### INPUT DATA
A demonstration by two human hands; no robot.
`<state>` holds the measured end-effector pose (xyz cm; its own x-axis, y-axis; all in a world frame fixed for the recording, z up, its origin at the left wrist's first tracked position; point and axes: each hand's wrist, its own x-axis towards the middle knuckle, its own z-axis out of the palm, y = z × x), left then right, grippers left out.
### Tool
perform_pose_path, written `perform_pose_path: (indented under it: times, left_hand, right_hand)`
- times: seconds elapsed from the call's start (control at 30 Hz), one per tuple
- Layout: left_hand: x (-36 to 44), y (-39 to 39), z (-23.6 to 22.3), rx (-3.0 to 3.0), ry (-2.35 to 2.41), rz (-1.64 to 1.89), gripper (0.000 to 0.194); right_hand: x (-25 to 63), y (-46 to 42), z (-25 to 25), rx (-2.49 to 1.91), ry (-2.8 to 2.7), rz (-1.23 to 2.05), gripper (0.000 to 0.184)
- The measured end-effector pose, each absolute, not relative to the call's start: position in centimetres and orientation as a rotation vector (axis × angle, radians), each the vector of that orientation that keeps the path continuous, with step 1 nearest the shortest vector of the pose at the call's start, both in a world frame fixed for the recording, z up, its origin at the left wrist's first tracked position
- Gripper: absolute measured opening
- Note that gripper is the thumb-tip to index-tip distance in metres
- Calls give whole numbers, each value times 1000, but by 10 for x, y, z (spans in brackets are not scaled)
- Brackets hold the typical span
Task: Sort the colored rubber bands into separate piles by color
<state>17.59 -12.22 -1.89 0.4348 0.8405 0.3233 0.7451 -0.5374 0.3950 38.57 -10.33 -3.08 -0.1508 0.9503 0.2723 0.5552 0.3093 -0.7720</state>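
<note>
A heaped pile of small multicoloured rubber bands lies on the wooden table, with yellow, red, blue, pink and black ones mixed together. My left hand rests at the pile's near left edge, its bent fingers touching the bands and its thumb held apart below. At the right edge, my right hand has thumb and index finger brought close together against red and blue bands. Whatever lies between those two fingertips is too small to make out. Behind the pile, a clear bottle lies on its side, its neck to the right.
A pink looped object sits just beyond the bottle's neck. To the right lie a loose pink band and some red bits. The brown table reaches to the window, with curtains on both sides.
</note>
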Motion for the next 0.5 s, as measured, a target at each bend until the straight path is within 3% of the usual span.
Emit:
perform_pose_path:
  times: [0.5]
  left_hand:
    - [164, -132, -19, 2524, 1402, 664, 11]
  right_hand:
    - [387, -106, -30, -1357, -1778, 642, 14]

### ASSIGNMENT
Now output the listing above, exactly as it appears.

### RESULT OF THIS EXERCISE
A demonstration by two human hands; no robot.
`<state>` holds the measured end-effector pose (xyz cm; its own x-axis, y-axis; all in a world frame fixed for the recording, z up, its origin at the left wrist's first tracked position; point and axes: each hand's wrist, its own x-axis towards the middle knuckle, its own z-axis out of the palm, y = z × x), left then right, grippers left out.
### Tool
perform_pose_path, written `perform_pose_path: (indented under it: times, left_hand, right_hand)`
- times: seconds elapsed from the call's start (control at 30 Hz), one per tuple
- Layout: left_hand: x (-36 to 44), y (-39 to 39), z (-23.6 to 22.3), rx (-3.0 to 3.0), ry (-2.35 to 2.41), rz (-1.64 to 1.89), gripper (0.000 to 0.194); right_hand: x (-25 to 63), y (-46 to 42), z (-25 to 25), rx (-2.49 to 1.91), ry (-2.8 to 2.7), rz (-1.23 to 2.05), gripper (0.000 to 0.184)
- The measured end-effector pose, each absolute, not relative to the call's start: position in centimetres and orientation as a rotation vector (axis × angle, radians), each the vector of that orientation that keeps the path continuous, with step 1 nearest the shortest vector of the pose at the call's start, both in a world frame fixed for the recording, z up, its origin at the left wrist's first tracked position
- Gripper: absolute measured opening
- Note that gripper is the thumb-tip to index-tip distance in metres
- Calls give whole numbers, each value times 1000, but by 10 for x, y, z (spans in brackets are not scaled)
- Brackets hold the typical span
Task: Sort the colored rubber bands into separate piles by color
<state>17.59 -12.22 -1.89 0.4348 0.8405 0.3233 0.7451 -0.5374 0.3950 38.57 -10.33 -3.08 -0.1508 0.9503 0.2723 0.5552 0.3093 -0.7720</state>
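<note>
A heaped pile of small multicoloured rubber bands lies on the wooden table, with yellow, red, blue, pink and black ones mixed together. My left hand rests at the pile's near left edge, its bent fingers touching the bands and its thumb held apart below. At the right edge, my right hand has thumb and index finger brought close together against red and blue bands. Whatever lies between those two fingertips is too small to make out. Behind the pile, a clear bottle lies on its side, its neck to the right.
A pink looped object sits just beyond the bottle's neck. To the right lie a loose pink band and some red bits. The brown table reaches to the window, with curtains on both sides.
</note>
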Motion for the next 0.5 s, as measured, a target at each bend until the straight path is within 3% of the usual span.
Emit:
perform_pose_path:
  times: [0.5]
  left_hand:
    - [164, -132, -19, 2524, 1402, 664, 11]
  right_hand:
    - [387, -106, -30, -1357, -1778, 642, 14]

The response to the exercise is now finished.